Work item:
State the number of lines in these records holding "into". Say nothing more.
====
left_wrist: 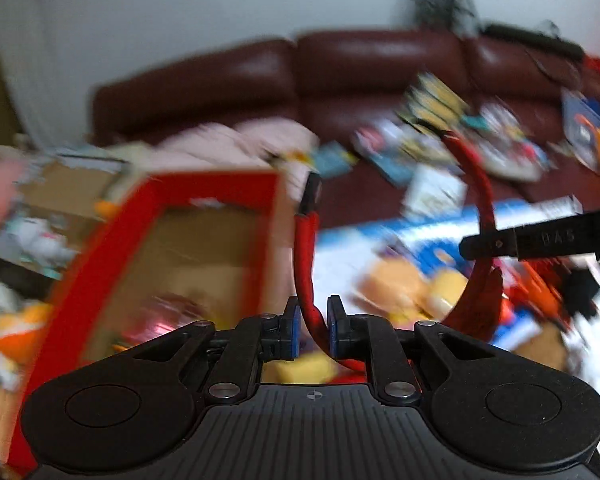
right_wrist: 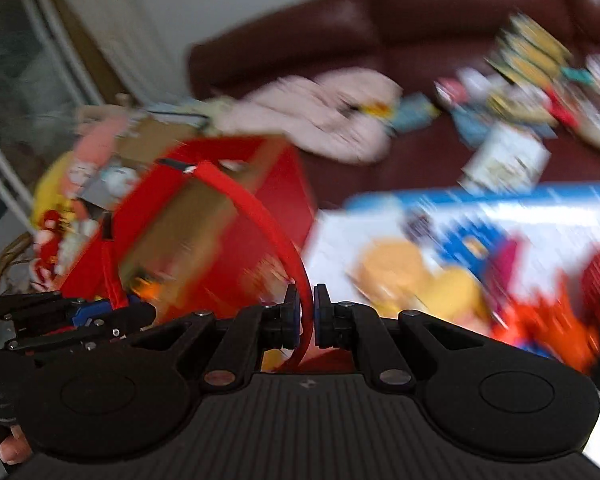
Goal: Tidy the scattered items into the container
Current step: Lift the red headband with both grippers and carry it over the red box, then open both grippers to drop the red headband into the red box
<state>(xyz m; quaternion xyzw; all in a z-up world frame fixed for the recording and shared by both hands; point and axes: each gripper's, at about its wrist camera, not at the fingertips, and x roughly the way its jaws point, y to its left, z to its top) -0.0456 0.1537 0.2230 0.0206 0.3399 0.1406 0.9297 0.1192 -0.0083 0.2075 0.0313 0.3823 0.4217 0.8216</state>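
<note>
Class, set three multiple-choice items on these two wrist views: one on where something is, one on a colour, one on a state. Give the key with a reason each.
1. Where does the red box lie relative to the dark red sofa?
A. In front of it
B. On its backrest
C. Behind it

2. What colour is the curved strap held by both tongs?
A. Green
B. Red
C. White

3. What state are the left tongs in?
A. Wide open, holding nothing
B. Shut on the strap
C. Out of view

Key: 1 A, the box sits nearer the camera than the sofa. 2 B, the strap shows red in both views. 3 B, the pads press the strap; the right tongs grip it likewise.
</note>
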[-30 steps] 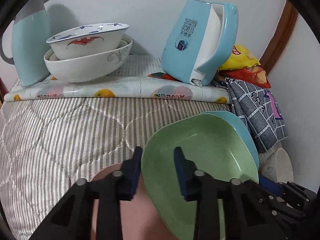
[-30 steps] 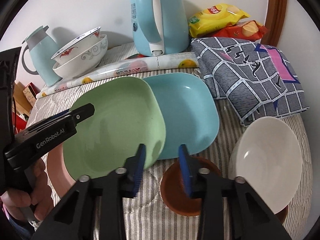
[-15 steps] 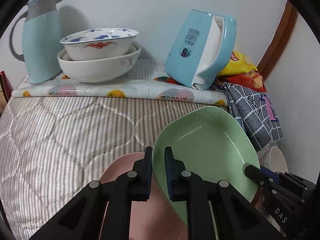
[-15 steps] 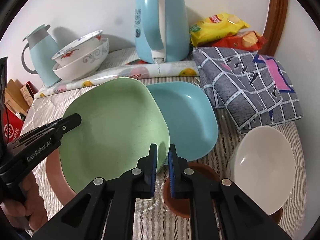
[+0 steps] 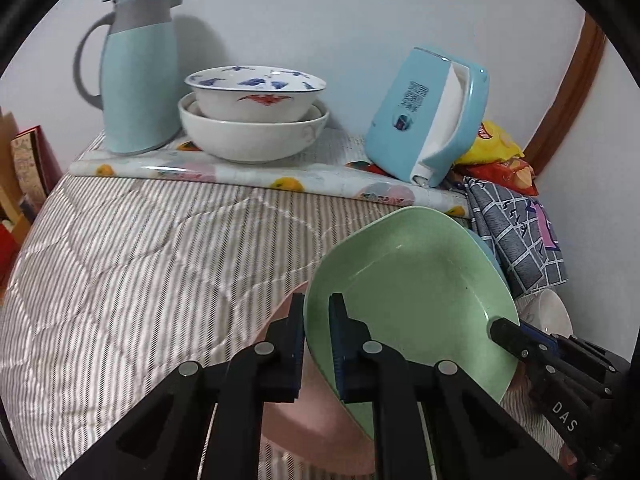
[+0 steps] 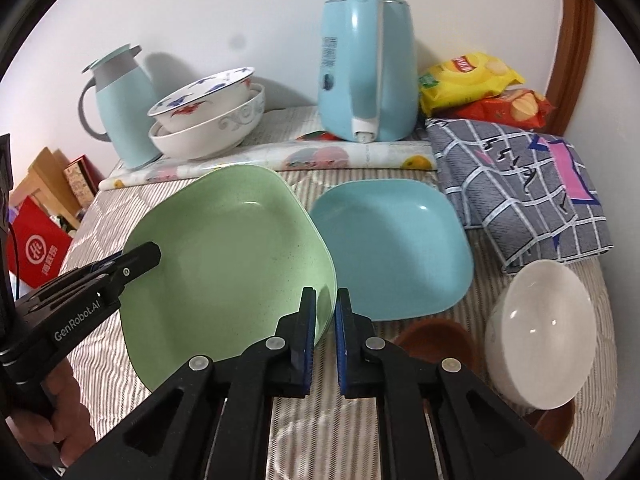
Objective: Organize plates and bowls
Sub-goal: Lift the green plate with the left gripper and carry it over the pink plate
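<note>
While my left gripper (image 5: 316,344) and my right gripper (image 6: 325,338) each pinch opposite rims of the green plate (image 6: 228,256), it hangs tilted, hollow side facing me, its long axis running between my two grips. Under it lies a pink plate (image 5: 320,420) on the striped quilt (image 5: 140,272). Just beyond sits the blue plate (image 6: 392,248); farther back, stacked bowls (image 5: 252,120), a thermos jug (image 5: 136,72) and a kettle (image 6: 368,68) line the white wall.

left wrist: close, angled down | right wrist: likewise | shared: green plate (image 5: 416,292)
</note>
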The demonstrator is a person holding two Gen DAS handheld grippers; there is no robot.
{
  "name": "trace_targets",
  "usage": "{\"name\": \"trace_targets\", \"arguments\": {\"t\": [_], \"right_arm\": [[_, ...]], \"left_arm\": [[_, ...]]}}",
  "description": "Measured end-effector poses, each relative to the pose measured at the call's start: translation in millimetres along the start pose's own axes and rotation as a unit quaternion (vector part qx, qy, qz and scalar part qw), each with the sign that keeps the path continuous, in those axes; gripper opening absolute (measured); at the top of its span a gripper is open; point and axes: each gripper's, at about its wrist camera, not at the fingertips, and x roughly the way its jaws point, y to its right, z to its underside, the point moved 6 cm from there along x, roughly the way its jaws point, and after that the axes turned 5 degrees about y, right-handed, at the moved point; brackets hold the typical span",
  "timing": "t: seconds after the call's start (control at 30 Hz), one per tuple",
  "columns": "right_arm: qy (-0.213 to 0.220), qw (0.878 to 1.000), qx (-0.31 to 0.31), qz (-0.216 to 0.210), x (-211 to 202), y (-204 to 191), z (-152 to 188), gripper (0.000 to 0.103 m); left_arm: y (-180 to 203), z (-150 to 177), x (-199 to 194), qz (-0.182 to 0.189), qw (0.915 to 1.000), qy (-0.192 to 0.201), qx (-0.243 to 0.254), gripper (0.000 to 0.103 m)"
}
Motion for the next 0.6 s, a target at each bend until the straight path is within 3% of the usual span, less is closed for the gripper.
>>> {"name": "trace_targets", "arguments": {"t": [0.6], "right_arm": [[-0.025,0.999,-0.034,-0.019,20,-30,20,0.008]], "left_arm": [[-33,27,-6,-0.025,0.9992,-0.02,-0.025,0.012]]}}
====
Response for this exercise:
2